- Born: February 16, 1909 New York City
- Died: April 29, 1977 (aged 68)
- Education: University of Michigan (B.S., M.S., Ph.D.)
- Known for: Iron metabolism
- Spouse: Elsa
- Children: One daughter, one son
- Scientific career
- Fields: Biochemistry
- Institutions: Rockefeller Institute for Medical Research
- Academic advisors: Leonor Michaelis

= Sam Granick =

American biochemist

Sam Granick (February 16, 1909 – April 29, 1977) was an American biochemist known for his studies of ferritin and iron metabolism more broadly, of chloroplast structure, and of the biosynthesis of heme and related molecules.

==Life==
Granick was born in New York City, and earned a B.S. (1931), M.S. (1933) and Ph.D. (1938) degrees from the University of Michigan, where he completed a dissertation in plant physiology. In 1939 Granick joined the laboratory of biochemist Leonor Michaelis at the Rockefeller Institute for Medical Research; he would remain at the Rockefeller Institute for the rest of his scientific career.

==Research==
Between 1942 and 1946, Granick and Michaelis, along with Alexandre Rothen, published a series of important research papers on ferritin and other ferric compounds in the Journal of Biological Chemistry.
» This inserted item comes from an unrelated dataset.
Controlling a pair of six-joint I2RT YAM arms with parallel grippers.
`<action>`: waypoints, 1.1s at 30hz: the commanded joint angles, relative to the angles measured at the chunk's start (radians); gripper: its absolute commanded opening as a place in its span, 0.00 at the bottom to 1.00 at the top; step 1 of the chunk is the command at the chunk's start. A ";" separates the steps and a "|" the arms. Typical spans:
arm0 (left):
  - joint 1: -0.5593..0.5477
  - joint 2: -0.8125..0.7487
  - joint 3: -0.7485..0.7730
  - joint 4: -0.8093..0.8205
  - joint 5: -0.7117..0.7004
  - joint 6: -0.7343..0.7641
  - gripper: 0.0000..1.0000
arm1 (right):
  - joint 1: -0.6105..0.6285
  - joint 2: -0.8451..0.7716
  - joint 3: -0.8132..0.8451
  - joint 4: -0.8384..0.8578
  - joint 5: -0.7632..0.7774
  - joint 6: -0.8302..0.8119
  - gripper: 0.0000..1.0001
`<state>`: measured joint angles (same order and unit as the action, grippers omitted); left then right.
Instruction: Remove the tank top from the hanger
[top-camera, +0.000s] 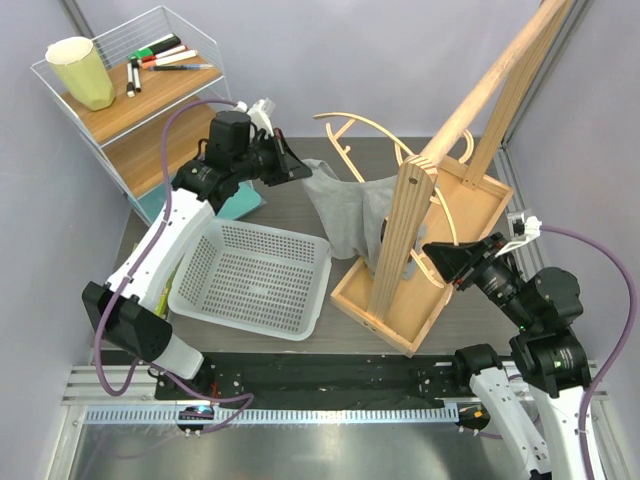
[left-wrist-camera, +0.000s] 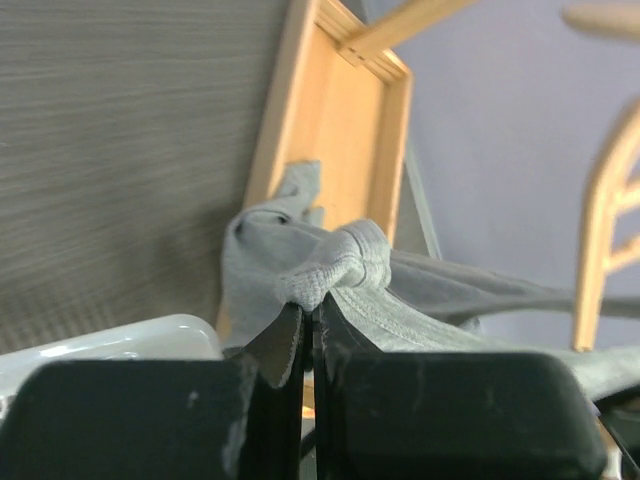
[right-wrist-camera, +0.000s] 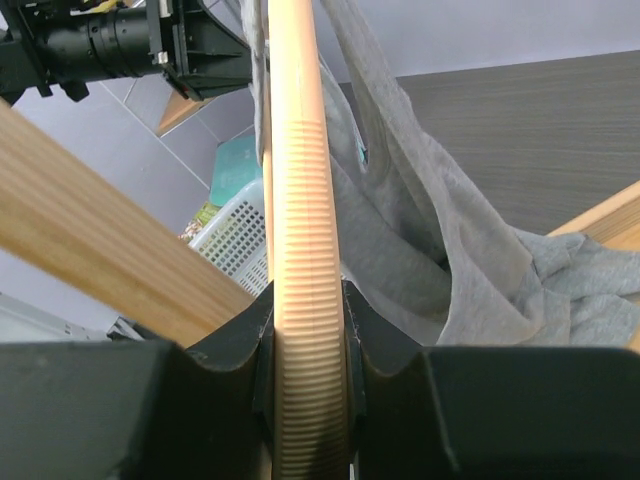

In the first paper, Granick showed that contrary to earlier studies purified ferritin contains no nucleic acid and varies in its content of iron and phosphorus. A second paper, by Granick and Michaelis, showed that iron could be removed from ferritin to produce apoferritin. Granick went on to study the structure of chloroplasts, a continuation of previous work, including, in 1947 with Keith R. Porter, the first application of an electron microscope to chloroplasts.

==Distinctions==
Granick was a member of the United States National Academy of Sciences and the American Academy of Arts and Sciences.